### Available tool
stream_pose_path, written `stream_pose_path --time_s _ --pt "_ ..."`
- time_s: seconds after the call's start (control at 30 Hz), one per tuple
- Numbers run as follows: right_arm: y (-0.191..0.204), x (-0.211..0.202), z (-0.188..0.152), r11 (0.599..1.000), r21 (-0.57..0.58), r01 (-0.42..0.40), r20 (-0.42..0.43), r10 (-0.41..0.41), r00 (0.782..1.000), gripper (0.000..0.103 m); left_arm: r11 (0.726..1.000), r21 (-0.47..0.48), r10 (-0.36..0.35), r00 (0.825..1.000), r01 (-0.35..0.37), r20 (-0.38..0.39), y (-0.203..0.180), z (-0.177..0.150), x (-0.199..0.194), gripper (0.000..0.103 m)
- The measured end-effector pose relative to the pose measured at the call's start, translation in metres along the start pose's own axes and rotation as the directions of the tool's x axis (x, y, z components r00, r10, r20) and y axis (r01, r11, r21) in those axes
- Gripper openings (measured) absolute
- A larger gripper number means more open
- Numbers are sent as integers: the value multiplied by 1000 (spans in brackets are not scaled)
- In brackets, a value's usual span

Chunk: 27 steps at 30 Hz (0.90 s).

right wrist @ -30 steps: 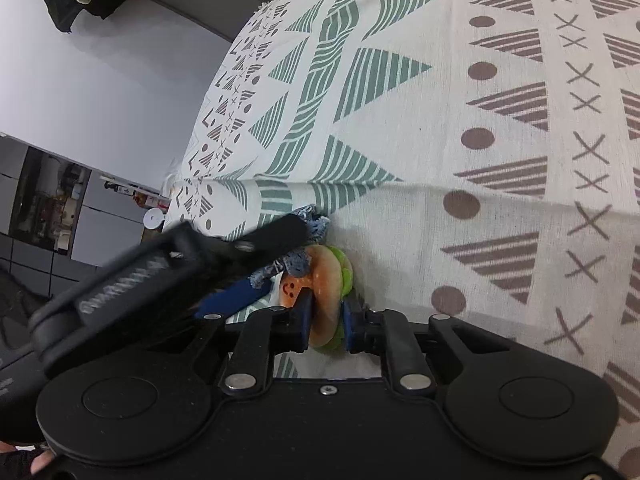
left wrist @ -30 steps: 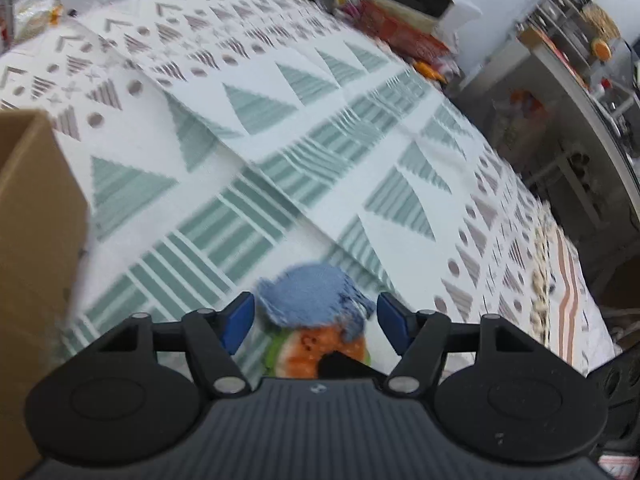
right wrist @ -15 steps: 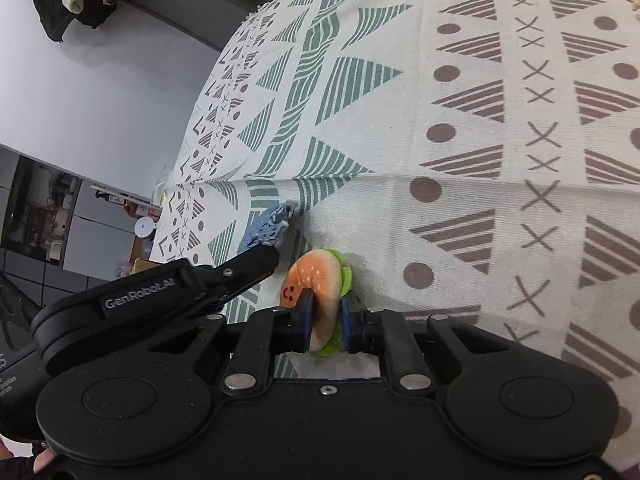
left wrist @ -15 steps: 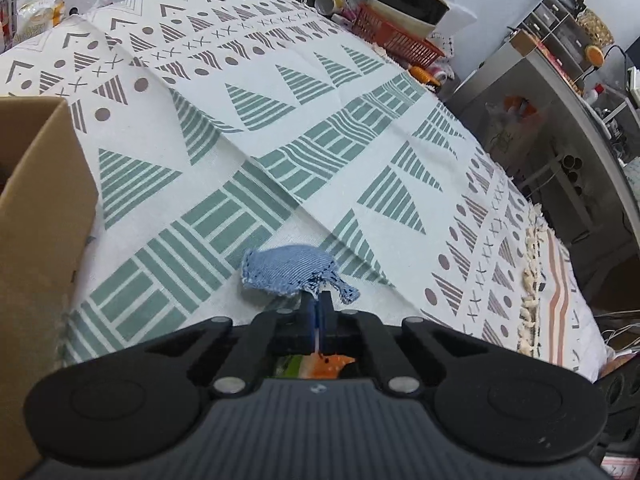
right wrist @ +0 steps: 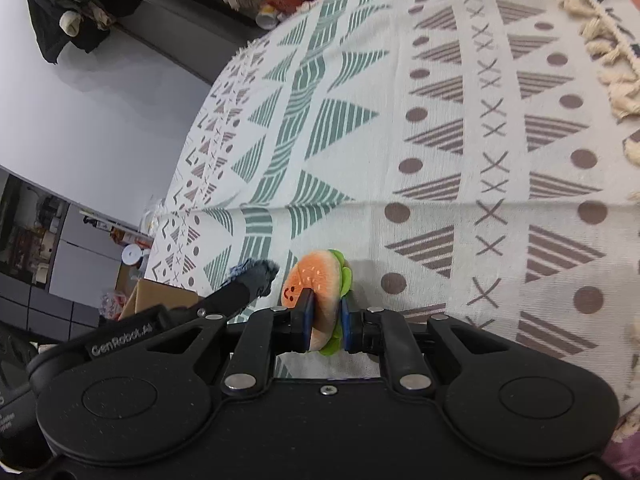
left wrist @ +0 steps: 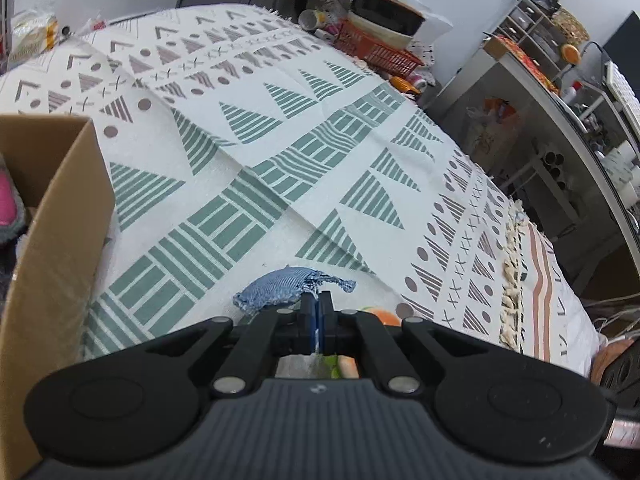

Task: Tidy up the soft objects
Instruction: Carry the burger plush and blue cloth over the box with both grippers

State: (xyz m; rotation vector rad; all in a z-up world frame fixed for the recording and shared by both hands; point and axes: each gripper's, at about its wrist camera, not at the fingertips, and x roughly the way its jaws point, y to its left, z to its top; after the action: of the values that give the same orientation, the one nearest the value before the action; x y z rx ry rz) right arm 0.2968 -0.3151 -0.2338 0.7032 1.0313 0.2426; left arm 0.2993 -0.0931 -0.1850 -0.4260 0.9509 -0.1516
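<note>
A small blue striped cloth pouch [left wrist: 286,287] hangs from my left gripper [left wrist: 317,307], which is shut on its knotted end above the patterned tablecloth [left wrist: 280,152]. In the right wrist view that pouch [right wrist: 256,274] and the left gripper's arm show at the left. My right gripper [right wrist: 325,310] is shut on a plush hamburger [right wrist: 318,286] with an orange bun, a smiley face and green felt lettuce, held on edge just over the cloth. A bit of the burger [left wrist: 378,314] peeks out behind the left gripper's fingers.
An open cardboard box [left wrist: 52,216] stands at the left with something pink and grey [left wrist: 8,204] inside. A red basket [left wrist: 376,48] with bowls sits at the table's far end. A metal shelf unit [left wrist: 540,92] stands to the right. Fringe [right wrist: 600,52] marks the cloth's edge.
My left gripper shut on the blue pouch and lifted it. My right gripper raised the plush hamburger and drew back from the table, both tools moving toward the box side.
</note>
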Motion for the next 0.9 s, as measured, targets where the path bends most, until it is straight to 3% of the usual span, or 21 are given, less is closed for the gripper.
stream_pose_path --time_s 0.13,0.4,0.9 --pt "5 -15 -2 1000 -14 5 36 -4 999 14 999 45 22 1000 -23 20 -4 -1 -16 0" --pt "28 -37 -9 999 -53 4 83 1 997 14 999 44 0 998 -3 65 2 3 -56 0" --pt "79 -80 -35 994 -93 -65 160 79 984 14 999 45 -15 990 9 137 19 10 -130 0"
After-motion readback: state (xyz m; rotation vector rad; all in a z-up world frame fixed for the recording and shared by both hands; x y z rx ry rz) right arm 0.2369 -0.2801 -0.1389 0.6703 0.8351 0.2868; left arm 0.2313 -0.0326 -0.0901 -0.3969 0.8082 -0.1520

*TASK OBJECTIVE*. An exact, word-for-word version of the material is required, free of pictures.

*RESULT OF THIS EXERCISE*.
### Available tool
stream_pose_path, written `stream_pose_path --time_s _ --pt "_ ..."`
- time_s: seconds after the call's start (control at 30 Hz), one per tuple
- Numbers run as follows: right_arm: y (-0.191..0.204), x (-0.211..0.202), z (-0.188..0.152), r11 (0.599..1.000), r21 (-0.57..0.58), r01 (-0.42..0.40), r20 (-0.42..0.43), r10 (-0.41..0.41), r00 (0.782..1.000), gripper (0.000..0.103 m); left_arm: r11 (0.726..1.000), r21 (-0.47..0.48), r10 (-0.36..0.35), r00 (0.825..1.000), r01 (-0.35..0.37), r20 (-0.38..0.39), y (-0.203..0.180), z (-0.177..0.150), x (-0.199..0.194), gripper (0.000..0.103 m)
- The measured end-effector pose relative to the pose measured at the call's start, translation in metres along the start pose's own axes and rotation as the directions of the tool's x axis (x, y, z components r00, r10, r20) and y axis (r01, r11, r21) in those axes
- Gripper openings (measured) absolute
- A larger gripper number means more open
- Numbers are sent as integers: the value multiplied by 1000 (spans in brackets are not scaled)
- In brackets, a value's usual span

Chunk: 27 steps at 30 Hz (0.90 s).

right wrist @ -30 steps: 
left wrist @ -30 steps: 
right wrist @ -15 steps: 
left wrist @ -15 steps: 
right wrist @ +0 steps: 
left wrist @ +0 steps: 

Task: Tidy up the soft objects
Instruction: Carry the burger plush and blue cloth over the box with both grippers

State: (xyz m; rotation vector rad; all in a z-up world frame fixed for the recording and shared by both hands; point and axes: each gripper's, at about its wrist camera, not at the fingertips, and x roughly the way its jaws point, y to its left, z to its top; after the action: of the values that give the same orientation, the one nearest the value before the action; x y z rx ry rz) right arm 0.2968 -0.3151 -0.2338 0.7032 1.0313 0.2426; left arm 0.2993 -0.0931 -0.1850 -0.4260 0.9509 -0.1516
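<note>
A small blue striped cloth pouch [left wrist: 286,287] hangs from my left gripper [left wrist: 317,307], which is shut on its knotted end above the patterned tablecloth [left wrist: 280,152]. In the right wrist view that pouch [right wrist: 256,274] and the left gripper's arm show at the left. My right gripper [right wrist: 325,310] is shut on a plush hamburger [right wrist: 318,286] with an orange bun, a smiley face and green felt lettuce, held on edge just over the cloth. A bit of the burger [left wrist: 378,314] peeks out behind the left gripper's fingers.
An open cardboard box [left wrist: 52,216] stands at the left with something pink and grey [left wrist: 8,204] inside. A red basket [left wrist: 376,48] with bowls sits at the table's far end. A metal shelf unit [left wrist: 540,92] stands to the right. Fringe [right wrist: 600,52] marks the cloth's edge.
My left gripper shut on the blue pouch and lifted it. My right gripper raised the plush hamburger and drew back from the table, both tools moving toward the box side.
</note>
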Motion for the next 0.9 s, as measured, targets where the path bends most, until it is straight to 3% of the usual span, or 21 are given, less is closed for the gripper.
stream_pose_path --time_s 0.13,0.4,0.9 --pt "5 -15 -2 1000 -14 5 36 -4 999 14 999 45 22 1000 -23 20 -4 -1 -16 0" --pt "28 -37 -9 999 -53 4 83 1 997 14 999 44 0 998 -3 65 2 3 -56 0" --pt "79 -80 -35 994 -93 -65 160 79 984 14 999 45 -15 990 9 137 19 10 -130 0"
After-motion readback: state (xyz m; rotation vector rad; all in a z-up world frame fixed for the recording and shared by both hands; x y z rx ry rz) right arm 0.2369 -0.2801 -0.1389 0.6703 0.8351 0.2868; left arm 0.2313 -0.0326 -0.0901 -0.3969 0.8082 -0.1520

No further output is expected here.